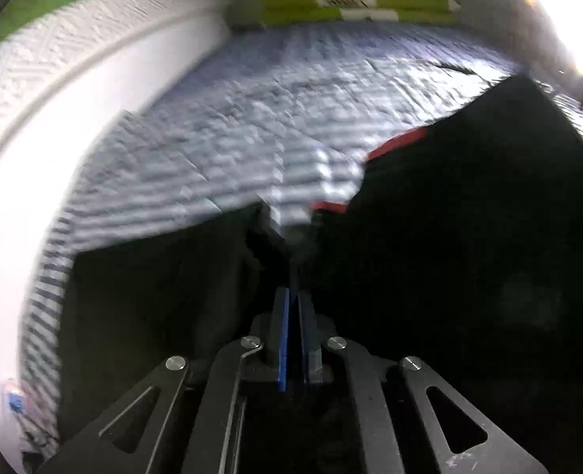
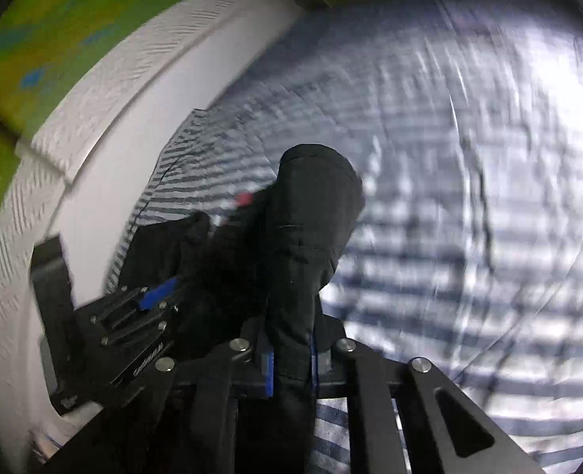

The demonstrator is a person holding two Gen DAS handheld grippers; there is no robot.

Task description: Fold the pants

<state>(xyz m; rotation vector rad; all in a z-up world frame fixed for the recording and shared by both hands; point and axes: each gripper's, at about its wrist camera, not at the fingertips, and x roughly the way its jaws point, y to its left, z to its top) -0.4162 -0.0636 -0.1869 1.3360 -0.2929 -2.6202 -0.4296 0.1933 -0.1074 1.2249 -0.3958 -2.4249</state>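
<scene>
The black pants (image 2: 311, 213) hang in the air above a striped bedsheet (image 2: 469, 197), pinched at two places. In the right wrist view the right gripper (image 2: 291, 359) is clenched on a thick bunch of the dark cloth, which passes between its blue-edged fingers (image 2: 268, 371) and stands straight ahead of it in a rolled, upright column. The left gripper (image 2: 149, 304) shows in that same view, just beside the right one on its left and a little further forward, its fingertips buried in the same fabric.

In the left wrist view the left gripper (image 1: 293, 276) has its fingers pressed nearly together with only a thin slit between them; the tips reach the edge of the pants (image 1: 469, 237), so it seems to be gripping a thin layer of cloth, though blur hides the contact itself. From this gripper the garment spreads ahead and to both sides, most of it to its right, where a red band (image 1: 398, 142) marks an edge or lining.

The two grips sit near each other on one end of the garment, so the long axis of the pants probably falls away below and ahead of them. The bed lies ahead of both grippers, with a white headboard (image 1: 74, 79) to their left and folded green blankets (image 1: 350, 4) at the far end. Laying the cloth down forward onto the sheet looks like the next need.
</scene>
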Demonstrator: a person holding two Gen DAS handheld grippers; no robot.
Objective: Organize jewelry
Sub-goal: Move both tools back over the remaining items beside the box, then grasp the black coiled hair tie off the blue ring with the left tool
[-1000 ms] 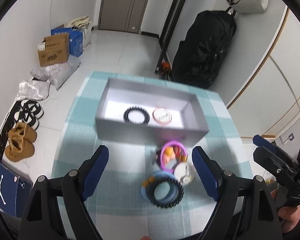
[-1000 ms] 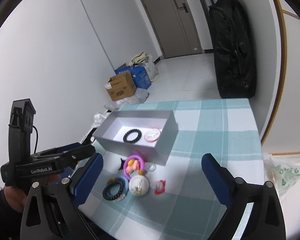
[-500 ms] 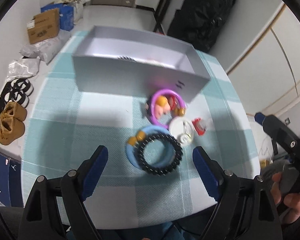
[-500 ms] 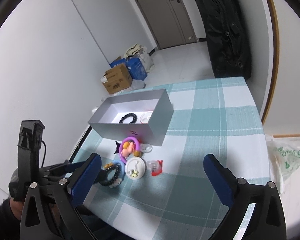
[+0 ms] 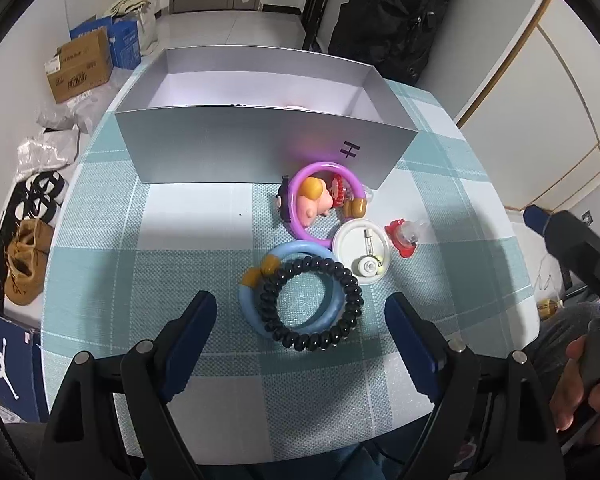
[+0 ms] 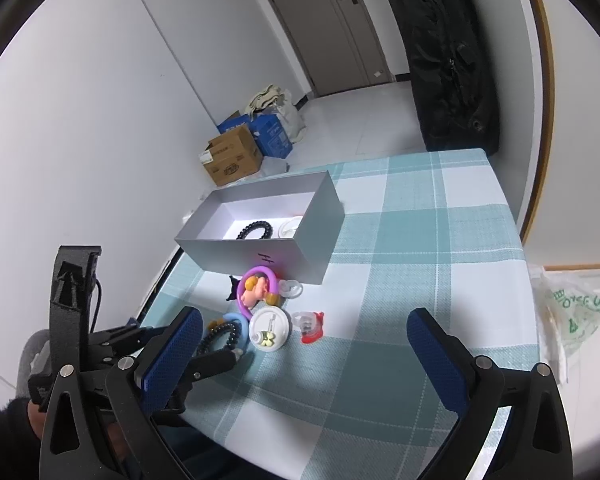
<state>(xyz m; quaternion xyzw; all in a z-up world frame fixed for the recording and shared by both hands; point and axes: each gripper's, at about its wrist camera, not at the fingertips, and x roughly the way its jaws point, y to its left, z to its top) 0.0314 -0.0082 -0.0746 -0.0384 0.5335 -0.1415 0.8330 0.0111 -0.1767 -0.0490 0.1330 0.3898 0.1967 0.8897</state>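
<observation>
Left gripper is held spread wide over black bead bracelet; right gripper also released, nothing grasped.

Jewelry laid out on checked cloth, part loose, part already boxed.
Black bead bracelet lies flat on a blue ring, between and just ahead of the left tongs' spread fingers. Beyond it: white round case, red clip, purple ring with charms touching the grey box. Inside the box, farthest from the tongs: second black bracelet and a white round piece.
</observation>
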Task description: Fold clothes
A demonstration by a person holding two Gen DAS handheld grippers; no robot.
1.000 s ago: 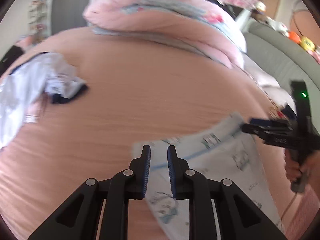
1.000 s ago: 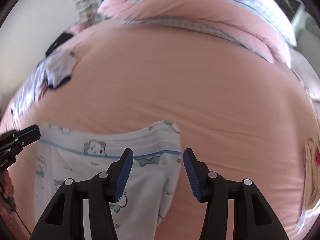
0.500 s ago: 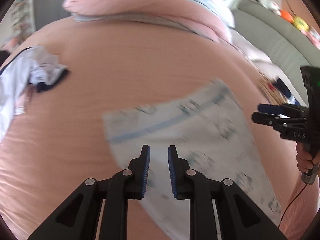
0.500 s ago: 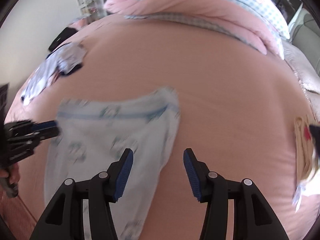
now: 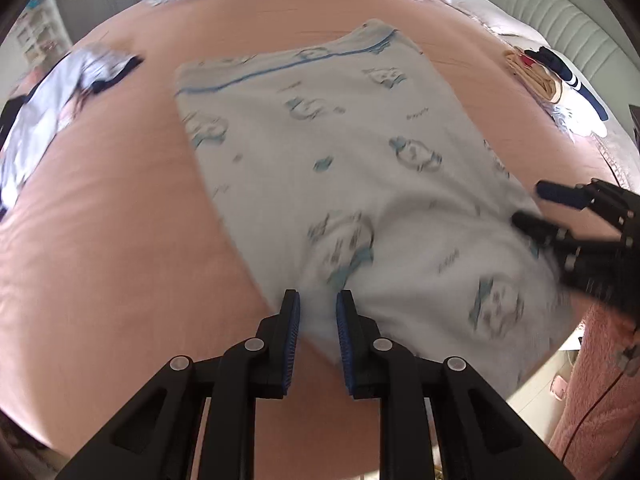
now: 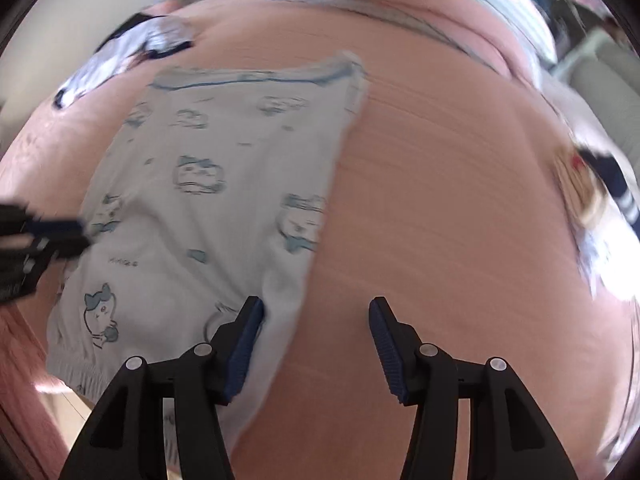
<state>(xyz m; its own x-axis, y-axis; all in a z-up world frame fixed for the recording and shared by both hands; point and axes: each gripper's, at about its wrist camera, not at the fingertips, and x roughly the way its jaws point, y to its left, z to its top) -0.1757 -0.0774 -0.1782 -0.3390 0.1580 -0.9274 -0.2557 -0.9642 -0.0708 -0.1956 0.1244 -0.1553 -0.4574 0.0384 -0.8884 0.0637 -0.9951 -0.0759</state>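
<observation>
Pink bed point(image 5: 120, 240): both grippers' jaws gape over printed garment point(image 5: 360, 160).

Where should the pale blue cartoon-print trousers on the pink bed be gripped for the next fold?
Probably at the two near hem corners of the pale blue cartoon-print trousers, pinching the thin edge from the near side. They lie flat, waistband far, and the left gripper and right gripper already straddle that end.
</observation>
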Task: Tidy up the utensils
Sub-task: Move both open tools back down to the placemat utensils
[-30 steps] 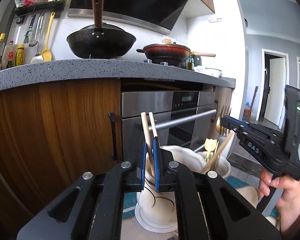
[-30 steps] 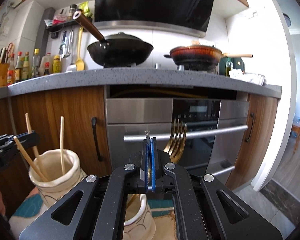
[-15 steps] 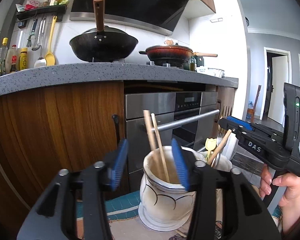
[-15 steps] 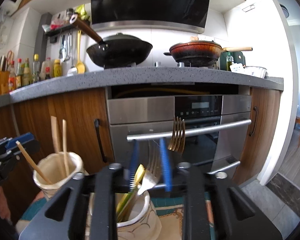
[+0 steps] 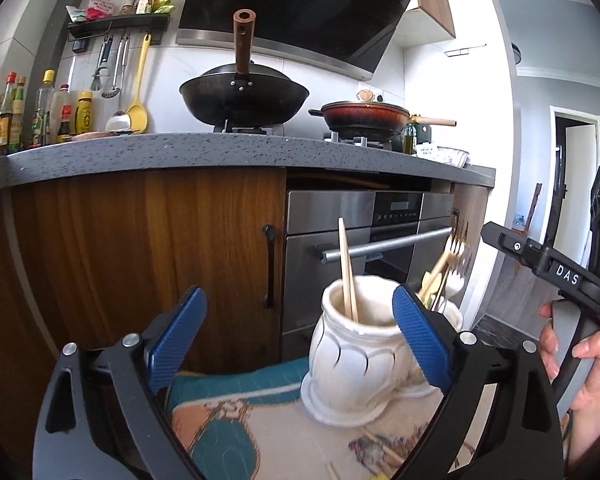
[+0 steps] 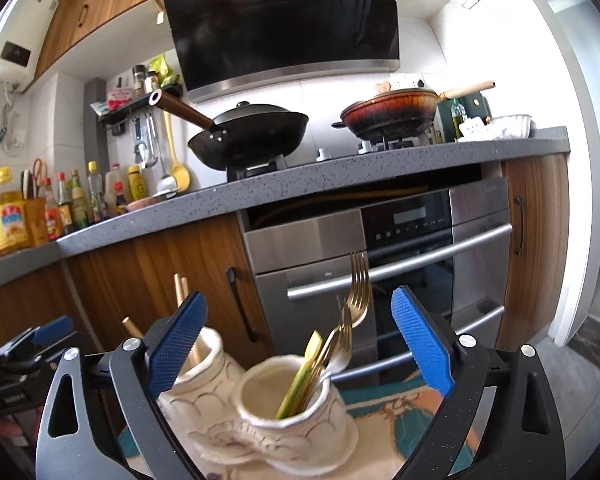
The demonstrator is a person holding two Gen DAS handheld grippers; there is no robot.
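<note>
Two cream ceramic holders stand side by side on a patterned mat. The left holder (image 5: 356, 360) holds wooden chopsticks (image 5: 346, 272); it also shows in the right wrist view (image 6: 198, 364). The right holder (image 6: 288, 412) holds gold forks (image 6: 354, 300) and a yellow-green utensil (image 6: 300, 376). My left gripper (image 5: 296, 340) is open and empty, its jaws wide just in front of the chopstick holder. My right gripper (image 6: 298, 344) is open and empty, its jaws wide above the fork holder. Loose chopsticks (image 5: 376, 448) lie on the mat by the holder's base.
The mat (image 5: 236, 420) is teal and beige. Behind stand wooden cabinets (image 5: 140, 248), a steel oven (image 6: 404, 248) with a bar handle, and a grey counter (image 5: 180, 152) with a black wok (image 5: 244, 96) and a red pan (image 5: 364, 118).
Both grippers have opened wide. The left let go of the chopsticks, which now stand in the left holder. The right let go of a fork, which now stands in the right holder.
</note>
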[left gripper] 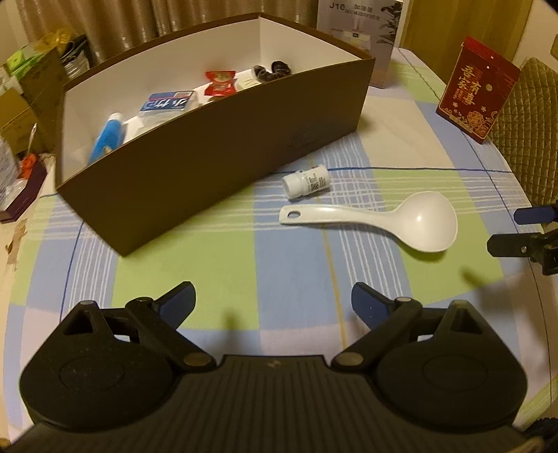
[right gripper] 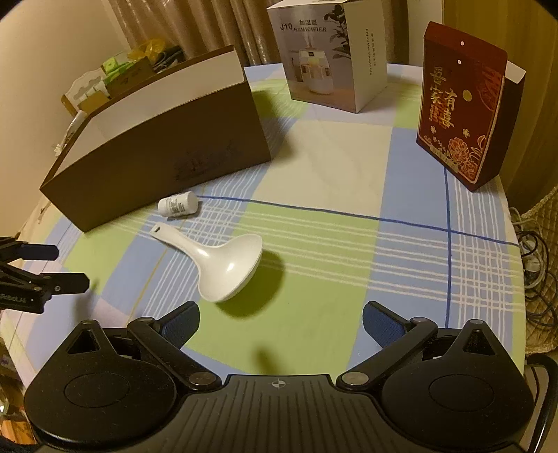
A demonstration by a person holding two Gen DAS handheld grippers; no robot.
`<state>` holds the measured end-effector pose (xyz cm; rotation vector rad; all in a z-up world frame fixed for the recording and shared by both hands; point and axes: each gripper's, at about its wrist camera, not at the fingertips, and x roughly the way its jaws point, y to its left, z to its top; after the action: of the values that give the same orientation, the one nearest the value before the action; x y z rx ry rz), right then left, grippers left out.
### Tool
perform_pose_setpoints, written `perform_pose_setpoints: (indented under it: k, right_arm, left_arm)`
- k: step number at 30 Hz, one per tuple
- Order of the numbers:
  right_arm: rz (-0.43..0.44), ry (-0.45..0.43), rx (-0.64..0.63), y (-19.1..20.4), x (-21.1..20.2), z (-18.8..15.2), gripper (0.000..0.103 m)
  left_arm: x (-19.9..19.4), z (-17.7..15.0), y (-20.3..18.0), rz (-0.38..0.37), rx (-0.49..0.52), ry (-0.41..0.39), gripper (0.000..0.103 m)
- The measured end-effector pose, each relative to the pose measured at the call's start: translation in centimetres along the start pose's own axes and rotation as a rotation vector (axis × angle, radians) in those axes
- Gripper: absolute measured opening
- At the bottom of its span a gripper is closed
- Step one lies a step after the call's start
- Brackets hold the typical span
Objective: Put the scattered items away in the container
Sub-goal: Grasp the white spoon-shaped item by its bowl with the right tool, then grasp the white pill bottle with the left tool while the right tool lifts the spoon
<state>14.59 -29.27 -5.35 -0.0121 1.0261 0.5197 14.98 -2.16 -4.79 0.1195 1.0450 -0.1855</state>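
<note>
Closest in, the left hand-held gripper is held spread wide over the checked cloth of the surface, with nothing caught between its blue pads. Same story for the right hand-held gripper: jaws wide apart, nothing gripped, just cloth underneath. Each one can be spotted at the edge of the other's view, well apart from the items.

A bit further out, a white spoon is found lying flat on the cloth, bowl toward the right gripper's side, handle pointing at the box. Just past the handle, a small white bottle is seen on its side, near the front wall of the brown box but not touching it.

Inside the box, a blue tube, a blue-labelled pack, a red sachet and something dark are already sitting on the white floor.

Furthest back, a red carton and a humidifier box are stood upright, with curtains behind.
</note>
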Motion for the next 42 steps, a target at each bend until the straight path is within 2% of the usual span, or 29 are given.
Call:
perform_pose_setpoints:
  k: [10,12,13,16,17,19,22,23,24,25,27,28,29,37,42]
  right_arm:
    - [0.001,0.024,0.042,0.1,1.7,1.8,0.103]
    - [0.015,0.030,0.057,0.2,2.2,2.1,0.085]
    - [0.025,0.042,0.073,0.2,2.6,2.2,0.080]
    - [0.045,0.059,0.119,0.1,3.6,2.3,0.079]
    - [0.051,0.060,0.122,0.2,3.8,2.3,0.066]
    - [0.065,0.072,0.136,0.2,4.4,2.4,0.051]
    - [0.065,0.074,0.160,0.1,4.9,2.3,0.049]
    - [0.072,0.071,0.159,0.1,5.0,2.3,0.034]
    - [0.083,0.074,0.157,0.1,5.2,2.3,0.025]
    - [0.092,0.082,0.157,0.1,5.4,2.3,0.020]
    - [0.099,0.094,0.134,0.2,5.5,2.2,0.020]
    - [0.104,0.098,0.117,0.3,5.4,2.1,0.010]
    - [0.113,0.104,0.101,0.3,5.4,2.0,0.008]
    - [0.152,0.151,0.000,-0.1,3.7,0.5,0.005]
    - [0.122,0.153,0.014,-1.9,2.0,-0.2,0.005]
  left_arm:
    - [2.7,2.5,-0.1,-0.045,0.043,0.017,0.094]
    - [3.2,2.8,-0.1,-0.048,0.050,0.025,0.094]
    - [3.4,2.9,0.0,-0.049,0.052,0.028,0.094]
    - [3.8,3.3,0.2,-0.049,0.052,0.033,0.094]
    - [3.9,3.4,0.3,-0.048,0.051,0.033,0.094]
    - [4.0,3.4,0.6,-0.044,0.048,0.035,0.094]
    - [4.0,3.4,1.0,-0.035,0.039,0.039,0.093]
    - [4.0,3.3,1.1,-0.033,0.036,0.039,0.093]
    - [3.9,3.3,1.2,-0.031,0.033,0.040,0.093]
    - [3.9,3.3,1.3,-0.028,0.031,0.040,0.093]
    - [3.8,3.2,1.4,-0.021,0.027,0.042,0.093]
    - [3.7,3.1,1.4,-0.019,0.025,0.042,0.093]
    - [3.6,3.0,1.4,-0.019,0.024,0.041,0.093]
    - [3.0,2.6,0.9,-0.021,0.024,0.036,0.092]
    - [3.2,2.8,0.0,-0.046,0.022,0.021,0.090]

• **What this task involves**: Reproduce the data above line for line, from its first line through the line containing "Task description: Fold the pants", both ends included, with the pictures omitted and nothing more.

• **Answer space**:
The demonstrator is a person holding two Gen DAS handheld grippers; there is no robot.

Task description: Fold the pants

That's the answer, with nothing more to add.